A total of 36,170 passports are in Nairobi, 10,409 in Embu, 9,938 in Eldoret, 8,023 in Nakuru and 7,971 in Kisii.
"These must be collected within 30 days," he said, calling on "all people whose passports are ready to collect them".
The government is also investing in "better customer service" to ensure that immigration services are efficient.
"We have decided to employ more customer service officers. We're going to improve the speed. And in the future, nobody should spend more than half an hour looking for what they are looking for here," CS Kindiki said.
While the Immigration Department is not in a position to carry out an audit, CS Kindiki said he was confident that the historical backlog had been technically addressed.

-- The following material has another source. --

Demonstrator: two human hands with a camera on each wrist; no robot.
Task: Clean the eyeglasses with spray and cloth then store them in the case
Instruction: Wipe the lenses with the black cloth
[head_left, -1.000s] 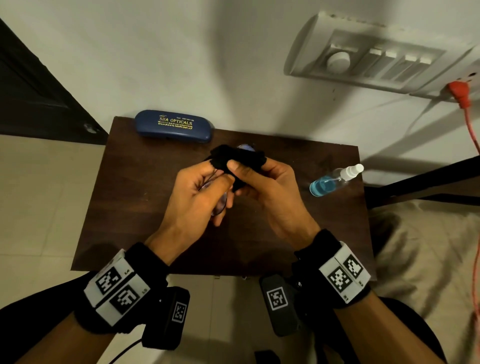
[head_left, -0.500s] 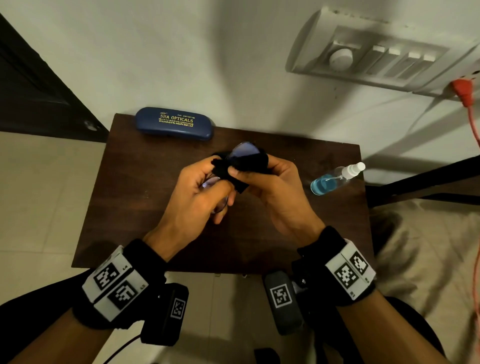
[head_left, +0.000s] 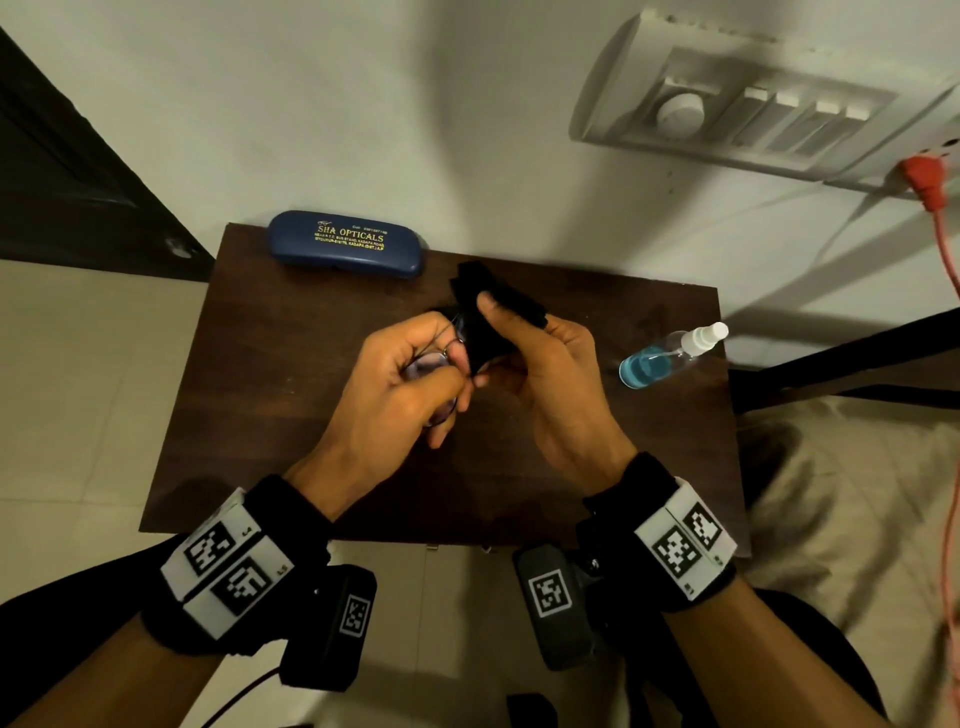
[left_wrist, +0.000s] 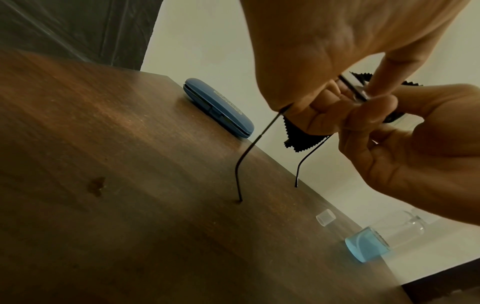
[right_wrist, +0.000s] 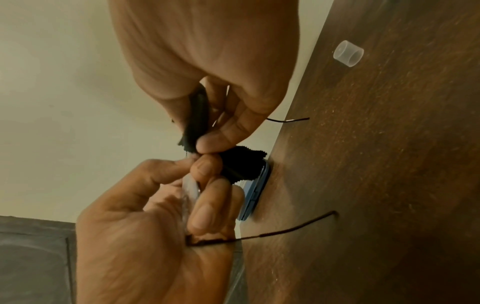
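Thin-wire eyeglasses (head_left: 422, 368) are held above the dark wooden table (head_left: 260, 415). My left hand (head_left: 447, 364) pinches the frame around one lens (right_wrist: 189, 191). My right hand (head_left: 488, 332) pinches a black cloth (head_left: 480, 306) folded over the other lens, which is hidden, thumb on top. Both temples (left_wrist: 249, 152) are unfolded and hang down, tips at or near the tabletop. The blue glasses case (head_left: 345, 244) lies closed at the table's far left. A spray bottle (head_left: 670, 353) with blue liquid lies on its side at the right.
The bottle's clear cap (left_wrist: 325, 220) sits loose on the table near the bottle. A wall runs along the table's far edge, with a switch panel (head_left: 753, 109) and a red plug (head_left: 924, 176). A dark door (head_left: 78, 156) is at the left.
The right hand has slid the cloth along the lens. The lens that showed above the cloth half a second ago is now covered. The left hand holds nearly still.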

"...the backlog, which was growing, was cleared. In the process of eliminating that backlog, we discovered that we had a delivery problem. We discovered that we were producing more passports than we could deliver," CS Kindiki said.
In May, CS Kindiki admitted that he was aware of the public outcry about the slow pace and inefficiencies in the issuance of passports.
At the heart of the problem, he said, was many years of disinvestment, from resources to finances. The printer had broken down, slowing down the production of passports, and corruption had crept into the system, slowing down service delivery.
CS Kindiki has since made a number of policy changes to rid Nyayo House of cartels that were hampering service delivery, including banning cars from standing around Nyayo House. He also banned idlers from loitering around the premises.
"I said we're going to clean this place up. So I can report that the historical backlog that has accumulated over the years for various reasons has been cleared," he said.